## Collected material
##############################
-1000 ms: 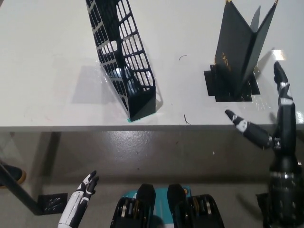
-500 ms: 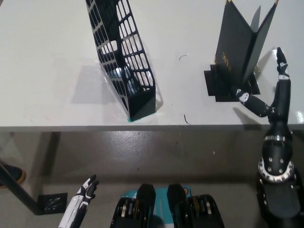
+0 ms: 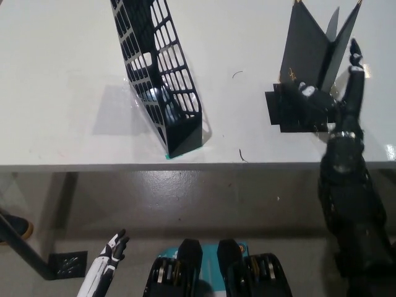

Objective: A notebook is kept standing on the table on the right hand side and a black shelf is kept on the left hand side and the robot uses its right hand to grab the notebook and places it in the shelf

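Head view, looking steeply down on a white table (image 3: 62, 80) whose near edge runs across the middle of the picture, with grey floor below it. At the far lower left, the white left hand (image 3: 113, 245) hangs low over the floor, well short of the table, resting; whether its fingers are apart or together cannot be told. On the left half of the table stands the black shelf (image 3: 162, 74), a tall lattice-sided holder, leaning with its top toward the far left and its solid base close to the near edge. Two small dark curls lie on the bare table to its right.

On the right half, the notebook (image 3: 309, 52) stands upright with its dark covers splayed in a V, gold marks on the left cover. It sits on a black patch (image 3: 281, 111) on the table. The black right hand (image 3: 334, 99) reaches up from the lower right at the notebook's base, fingers spread, one part against the near left cover and another rising beside the right cover, holding nothing yet.
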Controlling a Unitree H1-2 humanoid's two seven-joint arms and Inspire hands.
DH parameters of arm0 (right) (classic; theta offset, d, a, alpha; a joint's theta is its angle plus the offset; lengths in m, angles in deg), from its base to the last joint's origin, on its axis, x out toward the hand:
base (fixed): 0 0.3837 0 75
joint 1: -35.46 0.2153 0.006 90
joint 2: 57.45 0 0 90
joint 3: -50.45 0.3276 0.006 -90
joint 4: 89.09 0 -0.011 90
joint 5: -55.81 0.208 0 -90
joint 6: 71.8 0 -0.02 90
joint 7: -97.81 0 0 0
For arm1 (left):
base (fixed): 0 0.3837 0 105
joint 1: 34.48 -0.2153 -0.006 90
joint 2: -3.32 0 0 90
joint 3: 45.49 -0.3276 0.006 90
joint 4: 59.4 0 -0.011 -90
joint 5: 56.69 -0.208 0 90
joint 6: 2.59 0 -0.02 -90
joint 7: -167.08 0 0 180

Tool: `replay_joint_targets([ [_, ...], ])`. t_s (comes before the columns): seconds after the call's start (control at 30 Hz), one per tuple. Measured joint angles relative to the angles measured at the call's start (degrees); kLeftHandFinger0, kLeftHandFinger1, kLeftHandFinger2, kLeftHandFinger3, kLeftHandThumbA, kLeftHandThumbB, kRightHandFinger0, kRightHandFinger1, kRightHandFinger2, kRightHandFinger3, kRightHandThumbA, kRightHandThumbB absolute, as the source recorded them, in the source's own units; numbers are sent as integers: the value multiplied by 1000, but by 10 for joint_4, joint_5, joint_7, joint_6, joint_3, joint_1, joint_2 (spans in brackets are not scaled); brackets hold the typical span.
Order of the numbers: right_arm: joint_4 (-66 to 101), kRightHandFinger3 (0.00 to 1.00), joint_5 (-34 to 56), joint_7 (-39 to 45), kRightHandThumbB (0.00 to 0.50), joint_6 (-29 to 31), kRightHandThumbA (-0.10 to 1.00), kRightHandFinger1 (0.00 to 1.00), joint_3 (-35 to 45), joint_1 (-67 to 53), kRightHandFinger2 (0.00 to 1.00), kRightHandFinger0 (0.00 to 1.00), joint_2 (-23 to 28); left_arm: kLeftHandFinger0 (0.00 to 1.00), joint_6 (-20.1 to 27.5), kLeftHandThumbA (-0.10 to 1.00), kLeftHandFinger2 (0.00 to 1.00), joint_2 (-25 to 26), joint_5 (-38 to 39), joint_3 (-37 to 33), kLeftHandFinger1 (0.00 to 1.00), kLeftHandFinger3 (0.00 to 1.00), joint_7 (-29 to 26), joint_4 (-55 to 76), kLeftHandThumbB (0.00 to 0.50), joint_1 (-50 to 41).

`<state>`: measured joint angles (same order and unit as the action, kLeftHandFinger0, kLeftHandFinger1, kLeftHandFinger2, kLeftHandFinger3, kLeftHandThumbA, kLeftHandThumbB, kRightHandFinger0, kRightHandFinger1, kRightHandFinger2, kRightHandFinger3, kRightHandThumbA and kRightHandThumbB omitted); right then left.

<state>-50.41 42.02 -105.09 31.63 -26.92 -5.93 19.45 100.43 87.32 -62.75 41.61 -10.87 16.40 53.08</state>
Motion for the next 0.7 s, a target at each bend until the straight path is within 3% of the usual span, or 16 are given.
replay_joint_targets([
  [0.1,-54,1000,35,22,420,1,1000,1000,30,37,1000,1000,0,1000,0,1000,1000,-1,0,0,1000,1000,0,0,89,-2],
  [0.13,-69,1000,47,30,428,0,721,1000,43,46,1000,1000,-1,1000,0,1000,1000,-1,0,0,1000,1000,0,-1,87,-3],
  [0.17,-77,671,58,36,343,-1,217,167,56,51,385,140,-1,1000,0,1000,1000,-1,0,0,1000,1000,0,-1,82,-3],
  [0.2,-87,496,70,40,227,-3,-75,7,72,57,71,6,-2,1000,0,1000,1000,-1,0,0,1000,1000,0,-1,80,-4],
  [0.23,-95,467,79,42,147,-5,-95,1,89,61,55,1,-4,1000,0,1000,1000,-1,0,0,1000,1000,0,-1,77,-4],
  [0.27,-108,499,93,44,70,-7,-100,0,108,66,80,0,-5,1000,0,1000,1000,-1,0,0,1000,1000,0,-1,72,-4],
  [0.3,-116,505,103,45,34,-9,-100,0,122,70,198,0,-5,1000,0,1000,1000,-1,-1,0,1000,1000,0,-1,65,-4],
  [0.33,-124,429,111,46,38,-10,-100,0,135,74,352,0,-5,1000,-1,1000,1000,-1,-1,0,1000,1000,0,-1,63,-4],
  [0.37,-137,444,127,49,38,-12,-100,0,160,80,440,0,-5,1000,-1,1000,1000,-1,-1,0,1000,1000,0,-1,62,-4],
  [0.4,-146,678,139,51,38,-13,-100,0,178,85,511,0,-5,1000,-1,1000,1000,-1,-1,0,1000,1000,0,-1,61,-4],
  [0.43,-153,1000,150,52,12,-14,-100,0,194,88,520,0,-5,1000,-1,1000,1000,-1,-1,0,1000,1000,0,-1,67,-3],
  [0.53,-175,1000,185,60,43,-17,-100,14,243,99,622,0,-5,1000,-1,1000,1000,-1,-1,0,1000,1000,0,-1,95,-3],
  [0.6,-187,1000,204,62,49,-21,-100,30,265,101,644,0,-6,1000,-1,1000,1000,-1,-2,0,1000,1000,0,-1,80,-3],
  [0.63,-195,803,217,65,48,-24,-100,36,281,101,648,0,-8,1000,-1,1000,1000,-1,-2,0,1000,1000,0,-1,72,-3],
  [0.67,-198,778,225,68,48,-24,-100,54,288,102,653,0,-9,1000,-1,1000,1000,-1,-2,0,1000,1000,0,-1,71,-3],
  [0.7,-201,646,238,73,45,-23,-100,64,302,107,644,0,-9,1000,-1,1000,1000,-1,-2,0,1000,1000,0,-1,72,-3],
])
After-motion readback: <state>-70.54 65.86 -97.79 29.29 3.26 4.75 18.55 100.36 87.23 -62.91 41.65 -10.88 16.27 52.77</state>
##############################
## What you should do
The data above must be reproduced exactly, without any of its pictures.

## Task answer
-1000 ms: 
-500 ms: 
+0 ms: 

Objective: A notebook is kept standing on the table on the right hand side and a black shelf is kept on the left hand side and the robot uses its right hand to grab the notebook and places it in the shelf

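Head view, looking steeply down on a white table (image 3: 62, 80) whose near edge runs across the middle of the picture, with grey floor below it. At the far lower left, the white left hand (image 3: 113, 245) hangs low over the floor, well short of the table, resting; whether its fingers are apart or together cannot be told. On the left half of the table stands the black shelf (image 3: 162, 74), a tall lattice-sided holder, leaning with its top toward the far left and its solid base close to the near edge. Two small dark curls lie on the bare table to its right.

On the right half, the notebook (image 3: 309, 52) stands upright with its dark covers splayed in a V, gold marks on the left cover. It sits on a black patch (image 3: 281, 111) on the table. The black right hand (image 3: 334, 99) reaches up from the lower right at the notebook's base, fingers spread, one part against the near left cover and another rising beside the right cover, holding nothing yet.
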Controlling a Unitree H1-2 humanoid's two seven-joint arms and Inspire hands.
DH parameters of arm0 (right) (classic; theta offset, d, a, alpha; a joint's theta is its angle plus the offset; lengths in m, angles in deg), from its base to the last joint's origin, on its axis, x out toward the hand:
base (fixed): 0 0.3837 0 75
joint 1: -35.46 0.2153 0.006 90
joint 2: 57.45 0 0 90
joint 3: -50.45 0.3276 0.006 -90
joint 4: 89.09 0 -0.011 90
joint 5: -55.81 0.208 0 -90
joint 6: 71.8 0 -0.02 90
joint 7: -97.81 0 0 0
For arm1 (left):
base (fixed): 0 0.3837 0 105
joint 1: 34.48 -0.2153 -0.006 90
joint 2: -3.32 0 0 90
joint 3: 45.49 -0.3276 0.006 90
joint 4: 59.4 0 -0.011 -90
joint 5: 56.69 -0.208 0 90
joint 6: 2.59 0 -0.02 -90
joint 7: -167.08 0 0 180

Tool: `replay_joint_targets([ [_, ...], ])`. t_s (comes before the columns): seconds after the call's start (control at 30 Hz), one per tuple. Measured joint angles relative to the angles measured at the call's start (degrees); kLeftHandFinger0, kLeftHandFinger1, kLeftHandFinger2, kLeftHandFinger3, kLeftHandThumbA, kLeftHandThumbB, kRightHandFinger0, kRightHandFinger1, kRightHandFinger2, kRightHandFinger3, kRightHandThumbA, kRightHandThumbB absolute, as the source recorded them, in the source's own units; numbers are sent as integers: the value multiplied by 1000, but by 10 for joint_4, joint_5, joint_7, joint_6, joint_3, joint_1, joint_2 (spans in brackets are not scaled); brackets hold the typical span.
Order of the numbers: right_arm: joint_4 (-66 to 101), kRightHandFinger3 (0.00 to 1.00), joint_5 (-34 to 56), joint_7 (-39 to 45), kRightHandThumbB (0.00 to 0.50), joint_6 (-29 to 31), kRightHandThumbA (-0.10 to 1.00), kRightHandFinger1 (0.00 to 1.00), joint_3 (-35 to 45), joint_1 (-67 to 53), kRightHandFinger2 (0.00 to 1.00), kRightHandFinger0 (0.00 to 1.00), joint_2 (-23 to 28); left_arm: kLeftHandFinger0 (0.00 to 1.00), joint_6 (-20.1 to 27.5), kLeftHandThumbA (-0.10 to 1.00), kLeftHandFinger2 (0.00 to 1.00), joint_2 (-25 to 26), joint_5 (-38 to 39), joint_3 (-37 to 33), kLeftHandFinger1 (0.00 to 1.00), kLeftHandFinger3 (0.00 to 1.00), joint_7 (-29 to 26), joint_4 (-55 to 76), kLeftHandThumbB (0.00 to 0.50), joint_1 (-50 to 41).

`<state>`: measured joint angles (same order and unit as the action, kLeftHandFinger0, kLeftHandFinger1, kLeftHandFinger2, kLeftHandFinger3, kLeftHandThumbA, kLeftHandThumbB, kRightHandFinger0, kRightHandFinger1, kRightHandFinger2, kRightHandFinger3, kRightHandThumbA and kRightHandThumbB omitted); right then left.

<state>-50.41 42.02 -105.09 31.63 -26.92 -5.93 19.45 100.43 87.32 -62.75 41.61 -10.87 16.40 53.08</state>
Motion for the next 0.7 s, a target at each bend until the straight path is within 3% of the usual span, or 16 are given.
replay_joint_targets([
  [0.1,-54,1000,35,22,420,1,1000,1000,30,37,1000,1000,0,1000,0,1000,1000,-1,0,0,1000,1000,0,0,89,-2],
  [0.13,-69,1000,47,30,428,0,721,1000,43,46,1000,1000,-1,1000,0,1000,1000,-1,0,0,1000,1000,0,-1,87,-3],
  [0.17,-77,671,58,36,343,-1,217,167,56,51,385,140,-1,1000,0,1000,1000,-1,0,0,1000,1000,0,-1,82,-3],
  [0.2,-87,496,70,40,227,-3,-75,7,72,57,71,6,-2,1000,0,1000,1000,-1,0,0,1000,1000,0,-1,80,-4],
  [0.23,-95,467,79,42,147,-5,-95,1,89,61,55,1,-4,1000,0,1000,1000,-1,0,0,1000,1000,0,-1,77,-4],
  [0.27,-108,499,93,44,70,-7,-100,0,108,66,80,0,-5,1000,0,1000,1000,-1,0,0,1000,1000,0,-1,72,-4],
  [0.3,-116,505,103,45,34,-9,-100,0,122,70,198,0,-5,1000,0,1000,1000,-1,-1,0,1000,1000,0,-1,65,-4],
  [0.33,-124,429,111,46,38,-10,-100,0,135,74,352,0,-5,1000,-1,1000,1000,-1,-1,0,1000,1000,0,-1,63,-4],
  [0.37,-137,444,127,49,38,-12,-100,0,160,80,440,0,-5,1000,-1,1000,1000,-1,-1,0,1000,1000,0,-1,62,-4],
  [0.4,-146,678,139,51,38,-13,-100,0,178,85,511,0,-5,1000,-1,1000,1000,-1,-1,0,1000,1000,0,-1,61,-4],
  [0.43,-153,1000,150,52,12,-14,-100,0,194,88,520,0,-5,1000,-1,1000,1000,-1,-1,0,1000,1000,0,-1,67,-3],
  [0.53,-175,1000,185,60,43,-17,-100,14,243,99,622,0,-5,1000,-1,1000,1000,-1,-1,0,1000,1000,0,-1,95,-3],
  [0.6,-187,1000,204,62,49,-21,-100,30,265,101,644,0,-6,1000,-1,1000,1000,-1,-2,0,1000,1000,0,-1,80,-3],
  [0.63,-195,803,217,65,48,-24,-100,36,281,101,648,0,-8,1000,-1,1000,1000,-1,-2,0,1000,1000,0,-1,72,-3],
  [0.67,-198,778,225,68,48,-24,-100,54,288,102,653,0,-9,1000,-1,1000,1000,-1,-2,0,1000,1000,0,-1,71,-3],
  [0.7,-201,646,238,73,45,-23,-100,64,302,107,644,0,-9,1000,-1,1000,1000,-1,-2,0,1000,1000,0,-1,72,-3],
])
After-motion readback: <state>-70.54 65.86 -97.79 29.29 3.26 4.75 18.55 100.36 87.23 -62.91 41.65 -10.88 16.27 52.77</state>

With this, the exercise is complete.